The story seemed too good to be true — and so it was. Journalists and former French officials immediately began questioning his story. The events of that November night were so unforeseen that many politicians on the both sides of the Iron Curtain were caught unaware. Nobody even in Berlin knew the wall was about to fall; President George H.W. Bush saw the wall coming down on television while Chairman Gorbachev — like many Germans and Eastern Europeans — slept through it. While Sarkozy was clearly there in the early days of the Wall’s demise, it was certain that he wasn’t there on that fateful night. Two politicians whom Sarkozy claimed were with him, Alain Juppe and Francois Fillon, the former and current prime ministers respectively, both admitted that they were unsure about the date on which they went to Berlin. (Alain Juppé – who was to Sarkozy’s left in the Facebook photograph above – did not go to Berlin until 16 November. On 9 November he was at the annual memorial service for General de Gaulle in France.)
Although Sarkozy stood by his story, and hoped it would die down, it accelerated into internet meme. His former opponent, Ségolène Royal joked that it is equally likely that he was at the Bastille in 1789. Actively encouraged by the French media, the French netizens subsequently photoshopped Sarkozy into every important event in history from the Crucifixion to the D-Day landings. See the NYTimes article here.
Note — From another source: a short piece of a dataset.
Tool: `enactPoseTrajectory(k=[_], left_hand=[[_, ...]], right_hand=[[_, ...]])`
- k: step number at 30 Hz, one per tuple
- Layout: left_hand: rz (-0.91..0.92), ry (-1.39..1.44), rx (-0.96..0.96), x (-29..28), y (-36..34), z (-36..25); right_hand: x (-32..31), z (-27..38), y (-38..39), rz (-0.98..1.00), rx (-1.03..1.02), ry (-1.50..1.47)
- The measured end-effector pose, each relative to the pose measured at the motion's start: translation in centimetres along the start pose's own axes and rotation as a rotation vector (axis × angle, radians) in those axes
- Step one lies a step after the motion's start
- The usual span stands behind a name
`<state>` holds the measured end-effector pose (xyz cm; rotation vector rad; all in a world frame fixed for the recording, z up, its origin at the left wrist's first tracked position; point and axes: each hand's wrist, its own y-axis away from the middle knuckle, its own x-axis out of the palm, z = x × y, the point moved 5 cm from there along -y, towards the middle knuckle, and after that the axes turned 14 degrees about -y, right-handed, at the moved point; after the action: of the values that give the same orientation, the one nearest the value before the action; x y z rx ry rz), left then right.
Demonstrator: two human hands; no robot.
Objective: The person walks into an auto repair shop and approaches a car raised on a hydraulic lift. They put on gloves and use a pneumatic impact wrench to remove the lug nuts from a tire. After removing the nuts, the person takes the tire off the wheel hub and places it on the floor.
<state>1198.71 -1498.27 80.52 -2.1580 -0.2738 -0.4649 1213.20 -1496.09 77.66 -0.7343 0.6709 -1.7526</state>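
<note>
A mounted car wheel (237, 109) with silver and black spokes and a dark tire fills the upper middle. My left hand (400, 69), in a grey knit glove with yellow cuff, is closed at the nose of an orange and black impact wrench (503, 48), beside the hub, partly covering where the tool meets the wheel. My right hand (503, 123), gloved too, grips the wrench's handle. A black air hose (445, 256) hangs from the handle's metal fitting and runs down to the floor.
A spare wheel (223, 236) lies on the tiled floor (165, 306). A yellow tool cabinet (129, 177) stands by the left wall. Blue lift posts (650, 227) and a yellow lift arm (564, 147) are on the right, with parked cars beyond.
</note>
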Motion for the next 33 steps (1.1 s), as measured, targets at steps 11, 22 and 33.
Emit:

Yet, Sarkozy is nothing if not a political survivor: in 1995, he was cast aside by the Gaullist right because he backed a rival candidate to Jacques Chirac for the French presidency. Four years later, he again disappointed his party for securing a mere 13% of the vote in elections to the European Parliament. But he punched his way back into the government in 2002 and secured the presidency in 2007. Now, saddled with extremely low poll ratings, Sarkozy would definitely lose the election if it were to be held today. The comeback kid will probably surprise us once more.